**PROBLEM DETAILS:**
What do the lines say from the start of the entries through the one containing "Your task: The"? Repeat them exactly.

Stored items
-.-.-
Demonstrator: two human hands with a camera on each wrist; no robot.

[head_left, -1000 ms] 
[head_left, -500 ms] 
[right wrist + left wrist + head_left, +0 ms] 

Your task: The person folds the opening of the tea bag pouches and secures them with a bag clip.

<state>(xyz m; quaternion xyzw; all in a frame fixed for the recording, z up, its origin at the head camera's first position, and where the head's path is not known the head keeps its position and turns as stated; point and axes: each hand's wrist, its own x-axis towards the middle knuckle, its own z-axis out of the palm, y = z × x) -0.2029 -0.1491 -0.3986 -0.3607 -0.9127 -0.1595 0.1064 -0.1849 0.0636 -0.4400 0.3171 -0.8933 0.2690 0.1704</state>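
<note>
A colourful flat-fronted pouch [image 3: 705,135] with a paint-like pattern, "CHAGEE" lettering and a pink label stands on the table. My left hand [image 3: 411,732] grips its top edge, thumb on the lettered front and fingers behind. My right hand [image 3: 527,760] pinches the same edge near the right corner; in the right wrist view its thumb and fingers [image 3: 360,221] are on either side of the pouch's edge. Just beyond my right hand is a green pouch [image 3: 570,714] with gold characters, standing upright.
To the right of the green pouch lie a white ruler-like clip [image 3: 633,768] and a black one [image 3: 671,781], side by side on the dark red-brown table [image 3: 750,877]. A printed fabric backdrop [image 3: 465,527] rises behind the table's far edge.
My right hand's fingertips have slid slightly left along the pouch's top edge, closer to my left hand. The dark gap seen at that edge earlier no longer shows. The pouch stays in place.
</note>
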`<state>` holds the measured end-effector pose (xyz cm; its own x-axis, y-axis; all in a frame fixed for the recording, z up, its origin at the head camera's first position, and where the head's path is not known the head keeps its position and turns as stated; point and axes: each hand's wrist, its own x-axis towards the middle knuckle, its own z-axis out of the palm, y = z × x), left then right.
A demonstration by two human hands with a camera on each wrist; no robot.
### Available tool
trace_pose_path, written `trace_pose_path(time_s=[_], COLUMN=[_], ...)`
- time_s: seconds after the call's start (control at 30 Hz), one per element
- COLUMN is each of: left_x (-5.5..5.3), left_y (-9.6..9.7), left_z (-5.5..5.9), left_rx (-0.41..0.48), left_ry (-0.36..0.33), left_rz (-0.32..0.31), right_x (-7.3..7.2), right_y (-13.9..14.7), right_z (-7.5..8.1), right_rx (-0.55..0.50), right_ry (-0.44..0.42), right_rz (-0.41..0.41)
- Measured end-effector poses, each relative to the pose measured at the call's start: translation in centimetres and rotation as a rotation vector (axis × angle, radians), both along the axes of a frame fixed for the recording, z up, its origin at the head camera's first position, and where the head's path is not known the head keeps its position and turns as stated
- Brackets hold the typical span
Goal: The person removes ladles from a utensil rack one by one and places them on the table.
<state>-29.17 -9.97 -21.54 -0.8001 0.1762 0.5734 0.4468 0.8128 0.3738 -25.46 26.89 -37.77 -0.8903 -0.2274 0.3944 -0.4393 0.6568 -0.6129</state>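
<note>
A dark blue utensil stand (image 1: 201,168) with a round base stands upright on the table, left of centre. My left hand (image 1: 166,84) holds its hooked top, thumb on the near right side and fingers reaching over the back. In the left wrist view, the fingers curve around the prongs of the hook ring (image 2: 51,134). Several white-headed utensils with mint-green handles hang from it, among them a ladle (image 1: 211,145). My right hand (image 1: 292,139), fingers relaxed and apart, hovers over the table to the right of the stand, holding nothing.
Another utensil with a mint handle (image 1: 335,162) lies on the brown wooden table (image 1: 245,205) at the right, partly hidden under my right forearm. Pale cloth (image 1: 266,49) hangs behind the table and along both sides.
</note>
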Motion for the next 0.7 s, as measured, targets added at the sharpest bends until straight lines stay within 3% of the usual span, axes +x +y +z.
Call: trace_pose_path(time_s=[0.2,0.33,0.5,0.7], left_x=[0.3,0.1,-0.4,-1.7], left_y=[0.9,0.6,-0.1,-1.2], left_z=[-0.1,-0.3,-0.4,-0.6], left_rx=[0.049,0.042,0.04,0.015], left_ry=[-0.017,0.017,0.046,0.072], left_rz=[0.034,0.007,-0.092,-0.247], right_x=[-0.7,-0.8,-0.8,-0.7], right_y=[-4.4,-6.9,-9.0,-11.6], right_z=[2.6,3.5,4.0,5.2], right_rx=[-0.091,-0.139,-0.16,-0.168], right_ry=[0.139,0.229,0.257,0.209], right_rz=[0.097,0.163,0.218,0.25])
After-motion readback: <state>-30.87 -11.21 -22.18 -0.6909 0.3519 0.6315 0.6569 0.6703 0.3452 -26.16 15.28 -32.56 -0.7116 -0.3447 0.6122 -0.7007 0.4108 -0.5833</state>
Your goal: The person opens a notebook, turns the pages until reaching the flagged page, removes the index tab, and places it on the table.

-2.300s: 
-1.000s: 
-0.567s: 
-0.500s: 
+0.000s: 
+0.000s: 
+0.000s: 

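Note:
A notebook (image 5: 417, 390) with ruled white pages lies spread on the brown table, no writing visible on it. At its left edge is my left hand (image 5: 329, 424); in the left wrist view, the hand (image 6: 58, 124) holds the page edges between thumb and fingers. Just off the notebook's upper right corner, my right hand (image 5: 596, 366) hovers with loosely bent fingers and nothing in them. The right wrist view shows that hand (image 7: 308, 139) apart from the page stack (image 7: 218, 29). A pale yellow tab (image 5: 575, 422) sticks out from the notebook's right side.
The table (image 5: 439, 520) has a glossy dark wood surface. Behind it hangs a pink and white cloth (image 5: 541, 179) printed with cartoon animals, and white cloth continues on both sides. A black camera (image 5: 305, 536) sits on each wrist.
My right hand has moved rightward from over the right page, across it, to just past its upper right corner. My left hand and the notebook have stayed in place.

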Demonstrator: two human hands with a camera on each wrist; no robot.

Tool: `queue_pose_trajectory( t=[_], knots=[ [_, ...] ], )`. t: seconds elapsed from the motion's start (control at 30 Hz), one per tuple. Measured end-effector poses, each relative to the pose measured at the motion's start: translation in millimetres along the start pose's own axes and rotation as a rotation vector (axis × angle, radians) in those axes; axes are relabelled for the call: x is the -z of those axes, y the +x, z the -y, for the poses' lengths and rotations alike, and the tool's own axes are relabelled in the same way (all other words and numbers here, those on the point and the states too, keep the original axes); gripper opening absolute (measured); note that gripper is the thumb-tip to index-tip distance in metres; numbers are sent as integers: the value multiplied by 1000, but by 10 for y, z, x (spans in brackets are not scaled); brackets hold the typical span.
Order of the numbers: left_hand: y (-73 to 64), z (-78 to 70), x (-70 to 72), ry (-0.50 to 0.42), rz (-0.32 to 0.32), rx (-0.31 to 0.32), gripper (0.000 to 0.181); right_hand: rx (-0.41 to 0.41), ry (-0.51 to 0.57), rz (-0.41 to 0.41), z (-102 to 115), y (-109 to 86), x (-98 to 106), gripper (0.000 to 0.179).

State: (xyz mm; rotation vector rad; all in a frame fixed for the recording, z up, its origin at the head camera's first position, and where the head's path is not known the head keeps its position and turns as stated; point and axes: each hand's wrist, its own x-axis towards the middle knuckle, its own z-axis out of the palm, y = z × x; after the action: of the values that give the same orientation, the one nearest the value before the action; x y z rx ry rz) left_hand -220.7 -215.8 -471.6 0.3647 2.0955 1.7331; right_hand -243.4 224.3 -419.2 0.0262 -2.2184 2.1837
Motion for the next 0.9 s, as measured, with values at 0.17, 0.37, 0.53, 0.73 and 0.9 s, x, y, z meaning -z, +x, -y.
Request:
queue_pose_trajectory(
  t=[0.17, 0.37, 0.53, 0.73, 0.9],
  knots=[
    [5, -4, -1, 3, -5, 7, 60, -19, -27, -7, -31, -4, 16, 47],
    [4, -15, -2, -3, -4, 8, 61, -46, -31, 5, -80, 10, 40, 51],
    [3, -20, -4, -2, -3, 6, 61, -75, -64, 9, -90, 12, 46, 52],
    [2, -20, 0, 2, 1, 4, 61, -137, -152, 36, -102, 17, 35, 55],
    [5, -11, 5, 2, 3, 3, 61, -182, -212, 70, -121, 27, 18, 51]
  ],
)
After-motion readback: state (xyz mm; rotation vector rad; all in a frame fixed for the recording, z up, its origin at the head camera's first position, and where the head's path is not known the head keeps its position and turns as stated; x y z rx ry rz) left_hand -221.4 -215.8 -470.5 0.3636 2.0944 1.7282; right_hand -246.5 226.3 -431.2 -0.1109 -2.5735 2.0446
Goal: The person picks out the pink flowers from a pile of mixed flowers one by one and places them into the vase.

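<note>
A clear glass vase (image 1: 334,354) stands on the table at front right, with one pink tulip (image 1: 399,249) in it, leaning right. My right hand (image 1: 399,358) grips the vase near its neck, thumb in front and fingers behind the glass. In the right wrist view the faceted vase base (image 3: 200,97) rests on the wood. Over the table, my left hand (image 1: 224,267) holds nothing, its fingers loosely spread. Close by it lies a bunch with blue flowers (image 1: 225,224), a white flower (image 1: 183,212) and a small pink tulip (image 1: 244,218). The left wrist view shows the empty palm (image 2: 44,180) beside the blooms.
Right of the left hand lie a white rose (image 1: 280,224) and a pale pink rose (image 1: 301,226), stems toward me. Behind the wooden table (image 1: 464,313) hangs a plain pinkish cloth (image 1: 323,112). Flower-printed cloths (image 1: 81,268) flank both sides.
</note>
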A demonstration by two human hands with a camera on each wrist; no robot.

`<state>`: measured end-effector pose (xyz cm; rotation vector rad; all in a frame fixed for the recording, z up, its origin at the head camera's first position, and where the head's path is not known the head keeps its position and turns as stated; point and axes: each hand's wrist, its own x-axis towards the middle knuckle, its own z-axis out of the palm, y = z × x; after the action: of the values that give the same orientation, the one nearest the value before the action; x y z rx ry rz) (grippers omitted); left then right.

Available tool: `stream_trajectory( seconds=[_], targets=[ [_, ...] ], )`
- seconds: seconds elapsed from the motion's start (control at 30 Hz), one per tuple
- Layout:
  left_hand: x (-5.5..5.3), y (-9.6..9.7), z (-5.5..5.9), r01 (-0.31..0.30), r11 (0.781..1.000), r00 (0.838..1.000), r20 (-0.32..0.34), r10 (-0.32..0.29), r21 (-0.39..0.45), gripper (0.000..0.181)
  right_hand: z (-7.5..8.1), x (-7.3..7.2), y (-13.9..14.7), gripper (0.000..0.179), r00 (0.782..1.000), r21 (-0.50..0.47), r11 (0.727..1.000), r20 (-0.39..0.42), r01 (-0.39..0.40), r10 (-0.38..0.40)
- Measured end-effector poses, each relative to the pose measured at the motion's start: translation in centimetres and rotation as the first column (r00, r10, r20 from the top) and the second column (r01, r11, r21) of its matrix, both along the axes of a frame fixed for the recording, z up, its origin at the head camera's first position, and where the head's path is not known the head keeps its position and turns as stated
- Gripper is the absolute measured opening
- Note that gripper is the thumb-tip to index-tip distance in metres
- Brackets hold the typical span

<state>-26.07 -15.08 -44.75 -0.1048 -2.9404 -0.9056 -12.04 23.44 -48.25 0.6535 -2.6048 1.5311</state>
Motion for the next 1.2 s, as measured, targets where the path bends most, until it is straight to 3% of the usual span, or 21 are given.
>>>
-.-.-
**REPLY:**
Demonstrator: two human hands with a camera on each wrist; no robot.

[head_left, -1000 ms] 
[head_left, -500 ms] 
[right wrist + left wrist + head_left, +0 ms] 

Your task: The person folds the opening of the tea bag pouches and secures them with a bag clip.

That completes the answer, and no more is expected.